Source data
=== Section Start ===
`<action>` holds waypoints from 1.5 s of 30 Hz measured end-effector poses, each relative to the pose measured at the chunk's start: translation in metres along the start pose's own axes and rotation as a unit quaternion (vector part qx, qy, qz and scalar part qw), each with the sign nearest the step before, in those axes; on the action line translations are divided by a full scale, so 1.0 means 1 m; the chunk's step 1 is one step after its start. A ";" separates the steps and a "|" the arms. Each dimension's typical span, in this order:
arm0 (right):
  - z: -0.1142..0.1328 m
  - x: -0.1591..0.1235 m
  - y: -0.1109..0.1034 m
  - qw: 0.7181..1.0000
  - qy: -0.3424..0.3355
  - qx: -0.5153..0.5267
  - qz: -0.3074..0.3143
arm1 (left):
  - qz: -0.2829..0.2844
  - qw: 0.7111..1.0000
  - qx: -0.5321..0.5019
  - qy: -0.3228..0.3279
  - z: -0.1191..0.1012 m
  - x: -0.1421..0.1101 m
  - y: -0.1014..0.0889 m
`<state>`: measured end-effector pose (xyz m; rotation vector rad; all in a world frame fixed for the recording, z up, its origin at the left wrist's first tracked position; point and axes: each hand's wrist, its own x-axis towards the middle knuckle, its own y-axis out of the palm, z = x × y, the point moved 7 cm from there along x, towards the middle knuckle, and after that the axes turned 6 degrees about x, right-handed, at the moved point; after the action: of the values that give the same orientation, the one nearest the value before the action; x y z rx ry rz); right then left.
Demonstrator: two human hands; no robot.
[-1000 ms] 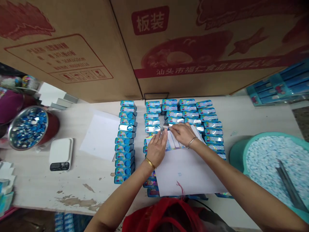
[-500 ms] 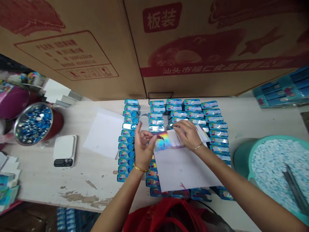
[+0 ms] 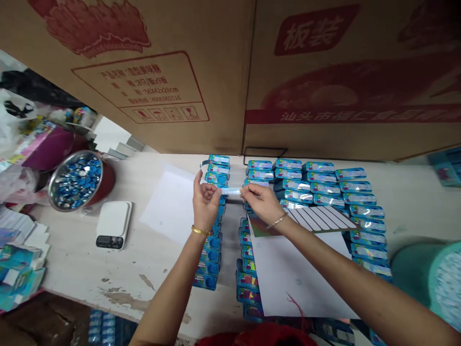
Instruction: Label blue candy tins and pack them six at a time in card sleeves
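A narrow shiny sticker strip (image 3: 231,191) is stretched level between my two hands. My left hand (image 3: 206,204) pinches its left end by the thumb, the index finger pointing up; a second curled shiny strip (image 3: 205,164) shows at that fingertip. My right hand (image 3: 262,202) grips the right end between thumb and fingers. Under my right wrist lies a holographic sticker sheet (image 3: 324,218) with white slots, on top of a white paper sheet (image 3: 298,274). A column of blue small boxes (image 3: 208,267) runs beneath and beside my left hand.
Several more columns of blue boxes (image 3: 365,211) stand at right. Large cartons (image 3: 201,139) wall off the back. At left are a white scale (image 3: 114,221), a paper sheet (image 3: 163,202) and a metal bowl of blue wrapped pieces (image 3: 77,180). A teal tub (image 3: 410,269) stands at right.
The sticker strip is now held between both hands, off the sticker sheet, which lies lower right. My right hand has moved toward my left. The view has shifted left.
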<state>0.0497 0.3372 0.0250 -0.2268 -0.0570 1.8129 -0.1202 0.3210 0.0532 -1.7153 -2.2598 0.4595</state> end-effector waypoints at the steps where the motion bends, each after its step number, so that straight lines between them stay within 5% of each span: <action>1: -0.001 0.009 0.004 0.999 0.003 -0.042 -0.002 | -0.007 1.000 0.021 0.012 0.004 0.009 -0.002; 6: -0.003 0.046 0.030 0.955 0.005 -0.296 0.005 | -0.019 0.984 0.172 0.048 0.028 0.048 -0.004; 9: -0.009 0.056 0.040 0.931 0.014 -0.365 0.004 | -0.013 0.974 0.225 0.035 0.045 0.059 -0.001; 19: -0.024 0.065 0.050 0.908 0.004 -0.418 0.002 | -0.046 0.920 0.388 0.025 0.046 0.065 0.002; 25: -0.031 0.071 0.065 0.900 -0.056 -0.426 0.069 | -0.026 0.932 0.352 -0.078 0.074 0.079 -0.008; 29: -0.031 0.066 0.068 0.880 -0.084 -0.447 0.135 | -0.052 0.945 0.323 -0.031 0.059 0.077 -0.014; 33: -0.006 0.044 0.034 0.947 -0.115 -0.300 0.006 | -0.104 0.973 0.186 0.085 0.000 0.046 -0.027; 36: -0.006 0.022 0.010 0.996 -0.051 -0.028 -0.072 | -0.061 0.997 0.038 0.042 -0.022 0.021 -0.029; 40: -0.022 0.006 0.022 0.986 0.036 0.160 -0.030 | -0.012 0.990 -0.099 -0.097 -0.002 0.003 -0.016; 45: -0.034 0.009 0.029 0.992 0.054 0.108 -0.046 | -0.041 0.990 -0.034 -0.130 0.039 0.010 -0.010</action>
<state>0.0263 0.3353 -0.0143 -0.1647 0.2022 1.6980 -0.1470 0.3245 0.0213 -1.6694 -2.5443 0.6284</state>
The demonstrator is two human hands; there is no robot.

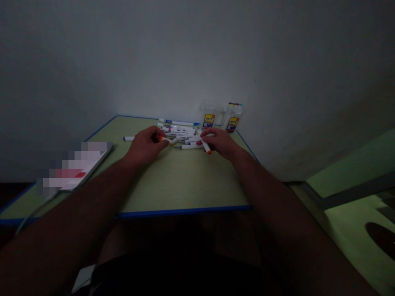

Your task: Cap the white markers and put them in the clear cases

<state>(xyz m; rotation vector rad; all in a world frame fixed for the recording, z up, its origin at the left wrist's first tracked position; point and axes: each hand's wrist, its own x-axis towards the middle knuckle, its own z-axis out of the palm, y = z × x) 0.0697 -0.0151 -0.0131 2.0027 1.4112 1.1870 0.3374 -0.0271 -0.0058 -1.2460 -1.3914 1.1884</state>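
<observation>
Slanting through the fingers of the right hand is a slim white marker with an orange end, which points down toward the person. That grip is closed on the barrel, at the right edge of the pile. Across from it, the left hand has its thumb and forefinger pinched on a small orange-and-white piece; the fingers cover so much that I cannot tell whether it is a cap or a whole pen.

Between and behind both hands lies a loose heap of white-barrelled markers, several with grey parts, most lying roughly crosswise. A white marker with a dark blue end lies just left of the left hand.

Behind the right hand stands a clear plastic box with a yellow label, and to its right a second clear box showing coloured tips along its top. Everything sits on a pale, blue-edged surface. Toward its left side lies a flat, pixelated object with a pale cable, and behind rises a plain grey wall.
</observation>
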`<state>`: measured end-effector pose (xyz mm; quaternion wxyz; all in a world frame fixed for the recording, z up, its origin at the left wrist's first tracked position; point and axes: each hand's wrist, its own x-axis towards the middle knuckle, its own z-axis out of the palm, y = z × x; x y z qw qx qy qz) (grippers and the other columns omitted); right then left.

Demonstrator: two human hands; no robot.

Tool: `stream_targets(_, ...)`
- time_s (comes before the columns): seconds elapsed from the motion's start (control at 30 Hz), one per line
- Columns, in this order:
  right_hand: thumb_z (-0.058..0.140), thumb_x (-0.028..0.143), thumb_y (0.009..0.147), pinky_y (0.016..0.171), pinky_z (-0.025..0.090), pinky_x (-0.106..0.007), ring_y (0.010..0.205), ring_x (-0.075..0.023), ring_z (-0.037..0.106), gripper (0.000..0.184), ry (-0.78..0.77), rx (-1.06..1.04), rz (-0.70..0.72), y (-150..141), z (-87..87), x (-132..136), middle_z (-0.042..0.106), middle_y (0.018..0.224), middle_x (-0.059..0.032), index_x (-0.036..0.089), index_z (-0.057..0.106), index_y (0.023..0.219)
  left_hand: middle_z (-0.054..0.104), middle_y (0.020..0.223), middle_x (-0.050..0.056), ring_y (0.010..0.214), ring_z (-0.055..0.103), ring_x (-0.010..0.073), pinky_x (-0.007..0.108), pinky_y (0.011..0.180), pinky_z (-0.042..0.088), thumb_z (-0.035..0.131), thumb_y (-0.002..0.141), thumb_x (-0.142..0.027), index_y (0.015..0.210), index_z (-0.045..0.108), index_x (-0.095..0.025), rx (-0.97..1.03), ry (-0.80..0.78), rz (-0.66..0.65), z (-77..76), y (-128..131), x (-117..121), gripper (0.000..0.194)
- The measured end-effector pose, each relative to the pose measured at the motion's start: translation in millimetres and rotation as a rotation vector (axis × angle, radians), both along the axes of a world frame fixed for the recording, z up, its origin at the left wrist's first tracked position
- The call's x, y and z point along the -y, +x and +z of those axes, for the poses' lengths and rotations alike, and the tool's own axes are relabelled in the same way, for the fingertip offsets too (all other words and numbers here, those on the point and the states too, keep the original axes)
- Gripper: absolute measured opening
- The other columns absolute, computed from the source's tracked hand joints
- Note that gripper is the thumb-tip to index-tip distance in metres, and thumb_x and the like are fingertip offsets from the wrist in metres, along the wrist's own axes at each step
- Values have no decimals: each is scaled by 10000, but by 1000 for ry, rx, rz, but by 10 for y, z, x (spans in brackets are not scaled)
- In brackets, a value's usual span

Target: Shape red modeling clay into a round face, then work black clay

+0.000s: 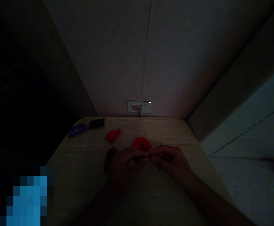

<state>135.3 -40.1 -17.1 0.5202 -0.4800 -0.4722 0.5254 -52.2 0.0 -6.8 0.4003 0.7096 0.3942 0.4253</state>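
Note:
In dim light, my left hand and my right hand meet over the table, thumbs and forefingers pinched together tip to tip. Whatever lies between the fingertips is too small and dark to make out. Just beyond them is a flat, rounded red piece with small black marks like a face; it looks like modelling clay. Farther left lies a red lump with a narrow, pointed end. A dark red, elongated piece rests beside my left hand, which partly hides it.
A purple packet and a black packet lie at the far left of the wooden table. On the wall behind is a socket plate with a plug in it. A pale panel stands to the right.

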Motion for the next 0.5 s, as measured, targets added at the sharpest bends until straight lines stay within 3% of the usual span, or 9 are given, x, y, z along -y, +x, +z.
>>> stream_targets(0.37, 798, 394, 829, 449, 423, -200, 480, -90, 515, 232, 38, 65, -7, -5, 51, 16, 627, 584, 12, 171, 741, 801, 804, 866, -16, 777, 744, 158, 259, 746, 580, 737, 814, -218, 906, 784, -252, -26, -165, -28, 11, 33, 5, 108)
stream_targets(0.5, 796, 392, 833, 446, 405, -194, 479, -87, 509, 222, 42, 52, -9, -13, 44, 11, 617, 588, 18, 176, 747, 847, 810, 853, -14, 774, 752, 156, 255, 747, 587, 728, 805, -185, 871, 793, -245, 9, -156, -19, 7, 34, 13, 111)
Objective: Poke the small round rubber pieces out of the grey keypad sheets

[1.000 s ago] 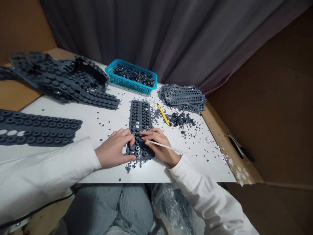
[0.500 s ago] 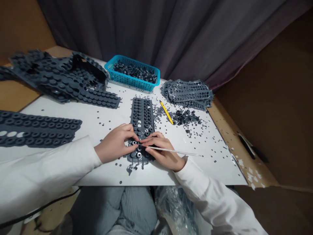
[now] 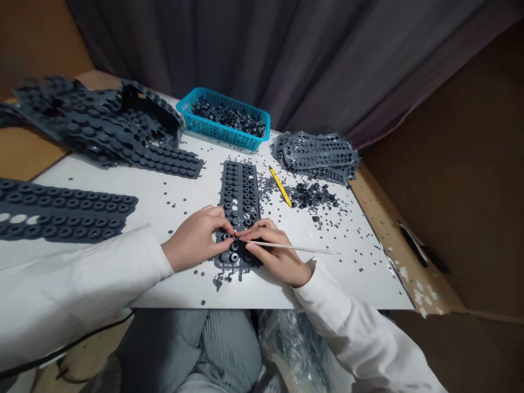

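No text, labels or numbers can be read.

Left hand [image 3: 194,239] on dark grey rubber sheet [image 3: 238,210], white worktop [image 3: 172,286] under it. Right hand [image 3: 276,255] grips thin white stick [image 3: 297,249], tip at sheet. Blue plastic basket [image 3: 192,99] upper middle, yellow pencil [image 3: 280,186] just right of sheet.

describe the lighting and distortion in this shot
In the head view, the wide lens bends the white board and stretches the left sleeve, light is soft with faint shadows, and the left hand and right hand look sharp.
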Demonstrator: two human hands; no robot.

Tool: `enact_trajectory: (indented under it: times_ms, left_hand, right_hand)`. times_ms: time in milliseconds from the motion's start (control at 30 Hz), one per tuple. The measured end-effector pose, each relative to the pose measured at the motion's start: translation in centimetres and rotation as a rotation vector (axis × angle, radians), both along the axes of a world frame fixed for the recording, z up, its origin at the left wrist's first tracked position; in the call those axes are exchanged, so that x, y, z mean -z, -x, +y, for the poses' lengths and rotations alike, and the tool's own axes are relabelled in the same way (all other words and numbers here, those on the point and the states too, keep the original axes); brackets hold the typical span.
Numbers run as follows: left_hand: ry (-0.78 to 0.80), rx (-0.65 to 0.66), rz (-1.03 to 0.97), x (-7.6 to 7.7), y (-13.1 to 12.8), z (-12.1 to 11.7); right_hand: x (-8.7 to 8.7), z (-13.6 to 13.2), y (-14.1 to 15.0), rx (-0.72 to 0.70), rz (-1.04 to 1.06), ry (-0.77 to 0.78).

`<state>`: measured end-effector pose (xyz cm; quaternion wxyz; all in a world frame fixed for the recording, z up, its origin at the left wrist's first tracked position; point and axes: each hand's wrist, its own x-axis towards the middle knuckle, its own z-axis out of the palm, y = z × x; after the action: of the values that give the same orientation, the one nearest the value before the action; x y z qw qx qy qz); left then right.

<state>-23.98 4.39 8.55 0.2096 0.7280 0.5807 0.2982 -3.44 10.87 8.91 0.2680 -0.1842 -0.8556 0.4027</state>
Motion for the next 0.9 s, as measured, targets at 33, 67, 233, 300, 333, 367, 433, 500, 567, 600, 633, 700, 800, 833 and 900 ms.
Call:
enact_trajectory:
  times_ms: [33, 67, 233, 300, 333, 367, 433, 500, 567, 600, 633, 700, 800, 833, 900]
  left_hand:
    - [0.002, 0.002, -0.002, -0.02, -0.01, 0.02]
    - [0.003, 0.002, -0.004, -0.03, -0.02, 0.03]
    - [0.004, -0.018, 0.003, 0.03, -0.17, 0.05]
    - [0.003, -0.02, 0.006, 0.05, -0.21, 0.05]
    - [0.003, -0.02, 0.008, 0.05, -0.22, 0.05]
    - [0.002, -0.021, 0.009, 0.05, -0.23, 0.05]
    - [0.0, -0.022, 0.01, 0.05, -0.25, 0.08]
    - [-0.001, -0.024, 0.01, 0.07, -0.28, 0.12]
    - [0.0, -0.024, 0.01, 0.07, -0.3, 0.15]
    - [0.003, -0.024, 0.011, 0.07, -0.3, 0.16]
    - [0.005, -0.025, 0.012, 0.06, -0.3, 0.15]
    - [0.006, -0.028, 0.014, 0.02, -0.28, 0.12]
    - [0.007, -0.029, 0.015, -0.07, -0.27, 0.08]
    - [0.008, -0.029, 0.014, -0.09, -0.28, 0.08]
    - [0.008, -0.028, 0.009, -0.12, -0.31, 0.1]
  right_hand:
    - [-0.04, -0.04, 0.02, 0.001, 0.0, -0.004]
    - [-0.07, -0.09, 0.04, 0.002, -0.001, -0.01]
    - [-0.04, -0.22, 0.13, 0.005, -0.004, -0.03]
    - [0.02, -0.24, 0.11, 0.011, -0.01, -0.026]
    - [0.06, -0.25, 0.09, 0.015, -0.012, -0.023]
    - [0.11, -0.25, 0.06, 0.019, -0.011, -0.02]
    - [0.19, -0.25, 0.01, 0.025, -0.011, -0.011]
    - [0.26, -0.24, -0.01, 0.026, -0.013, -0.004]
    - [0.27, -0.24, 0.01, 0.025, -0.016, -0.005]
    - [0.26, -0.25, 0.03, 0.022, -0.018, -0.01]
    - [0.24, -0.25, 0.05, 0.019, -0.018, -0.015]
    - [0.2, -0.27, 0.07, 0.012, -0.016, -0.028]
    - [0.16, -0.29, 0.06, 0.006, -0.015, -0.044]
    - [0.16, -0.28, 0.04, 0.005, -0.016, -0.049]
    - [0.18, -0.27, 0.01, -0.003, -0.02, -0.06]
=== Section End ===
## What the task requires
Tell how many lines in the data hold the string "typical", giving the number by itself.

## Written response
2